While in France in November 2006, Ashraf-Hassan also recalls having spoken to Phillipe Righini and Roger Wilhelm at the Ministry of Foreign Affairs, who then contacted Rispal in New York. Id. at 10. Rispal reached out to Tual in early December. Mot., Exh. 8 (Letters from Christian Tual) at 2. Tual later relayed to Ashraf-Hassan that Rispal had resolved her complaints related to salary, but he did not mention anything about discrimination. See id. Ashraf-Hassan believes that her discrimination complaints may have trickled down to Tual and caused him to retaliate against her. See Pl. Resp. to Int. at 10-11.

Later in December 2006, Ashraf-Hassan found out that her contract was not being renewed at “the discretion of Mr. Tual and Ms. Rispal.” Id. at 11. Different employees at the Embassy gave her different reasons for why her employment was ending – some said that the internship and exchange programs were being restructured and her position was thus being eliminated; Tual allegedly claimed it was “because she had complained to the Ministry”; and Judes contended “that it was due to discrimination.” Id. Ashraf-Hassan claims that the position was not eliminated, but that she was replaced by an intern, Pierre de Souffron. See id. The Embassy maintains that she was let go when the office was restructured. See Mot. at 15.

Plaintiff’s contract expired at the end of January 2007, and she continued to work with Tual and Judes during her last weeks at the Embassy. See Pl. Resp. to Int. at 10-12. In early January, Judes showed her an email from Tual that referred to her as “the Pashtoun” and commented that “as long as the Pashtoon [sic] occupies . . . the FACE secretary office I have no desire to have her underfoot each time I look at a file . . . . Let’s hope that her phone and computer will be taken away from her or she will keep on wreaking havoc until she leaves and that she will be confined in a box room for interns . . . .” Letters from Tual at 11-12. Plaintiff is not Pashtun. See Ashraf-Hassan Dep., Part II at 130:14-15. She testified that, in this context, she understood “Pashtoun” to mean “terrorist” because Pashtuns are an ethnic group in Pakistan often associated with the Taliban. See Pl. Resp. to Int. at 11; Ashraf-Hassan Dep., Part I at 58:11-59:3. Moreover, the French word that Tual used for “box room” or storage room – “cagibi” – means a “rat hole, ” according to Ashraf-Hassan. Ashraf-Hassan Dep., Part I at 58:11-19.
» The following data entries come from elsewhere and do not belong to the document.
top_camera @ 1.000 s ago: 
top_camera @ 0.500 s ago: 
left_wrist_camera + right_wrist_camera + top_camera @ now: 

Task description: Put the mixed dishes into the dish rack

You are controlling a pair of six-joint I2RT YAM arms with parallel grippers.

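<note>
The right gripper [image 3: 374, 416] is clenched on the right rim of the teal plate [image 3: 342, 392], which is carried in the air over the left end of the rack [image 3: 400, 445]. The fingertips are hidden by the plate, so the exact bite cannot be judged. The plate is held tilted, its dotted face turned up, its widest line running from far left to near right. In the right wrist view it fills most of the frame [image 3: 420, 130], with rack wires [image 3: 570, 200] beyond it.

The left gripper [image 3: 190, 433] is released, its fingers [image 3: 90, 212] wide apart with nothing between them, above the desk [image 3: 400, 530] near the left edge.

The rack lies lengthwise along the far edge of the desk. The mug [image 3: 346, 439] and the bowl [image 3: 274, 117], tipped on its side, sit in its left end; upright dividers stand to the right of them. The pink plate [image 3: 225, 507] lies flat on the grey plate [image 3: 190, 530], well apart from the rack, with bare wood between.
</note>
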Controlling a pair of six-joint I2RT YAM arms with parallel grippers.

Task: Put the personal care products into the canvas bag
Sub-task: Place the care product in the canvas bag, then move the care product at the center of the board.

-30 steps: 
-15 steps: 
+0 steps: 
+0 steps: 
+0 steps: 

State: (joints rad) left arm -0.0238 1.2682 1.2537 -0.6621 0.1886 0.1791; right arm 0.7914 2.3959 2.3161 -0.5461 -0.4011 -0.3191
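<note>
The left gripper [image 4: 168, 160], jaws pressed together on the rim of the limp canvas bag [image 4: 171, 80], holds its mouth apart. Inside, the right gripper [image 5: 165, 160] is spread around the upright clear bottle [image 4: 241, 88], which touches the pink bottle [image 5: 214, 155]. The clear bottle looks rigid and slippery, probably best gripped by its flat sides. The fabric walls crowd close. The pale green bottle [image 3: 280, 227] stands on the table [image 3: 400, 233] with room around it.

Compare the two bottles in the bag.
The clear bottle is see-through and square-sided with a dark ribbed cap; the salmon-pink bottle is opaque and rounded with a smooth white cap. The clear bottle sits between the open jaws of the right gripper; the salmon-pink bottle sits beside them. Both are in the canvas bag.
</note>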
In the end, Ashraf-Hassan was, in fact, confined to the small office typically used for interns, and her phone and computer privileges were taken away. See Pl. Resp. to Int. at 12. No one disputes that fact or the authenticity of Tual’s email – although Defendants claim that her office and phone number were reassigned because she misinformed applicants that the internship program might be ending rather than being restructured. See id.; Mot. at 24-25. Ashraf-Hassan, of course, claims that the demotion was discriminatory. By her account, she had to “ask [Tual’s] permission each day before settling in the smaller office” and “would wait in front of his office to request permission” for long periods of time, even when he was out of the office and there was no one to let her into the intern room. See Pl. Resp. to Int. at 12. Throughout her last weeks of employment, then, Ashraf-Hassan was without a permanent office, without a phone, without a computer, and was being supervised by her own interns. See id. Her last day at the office was January 24, 2007, and her contract expired on January 31, 2007. See id.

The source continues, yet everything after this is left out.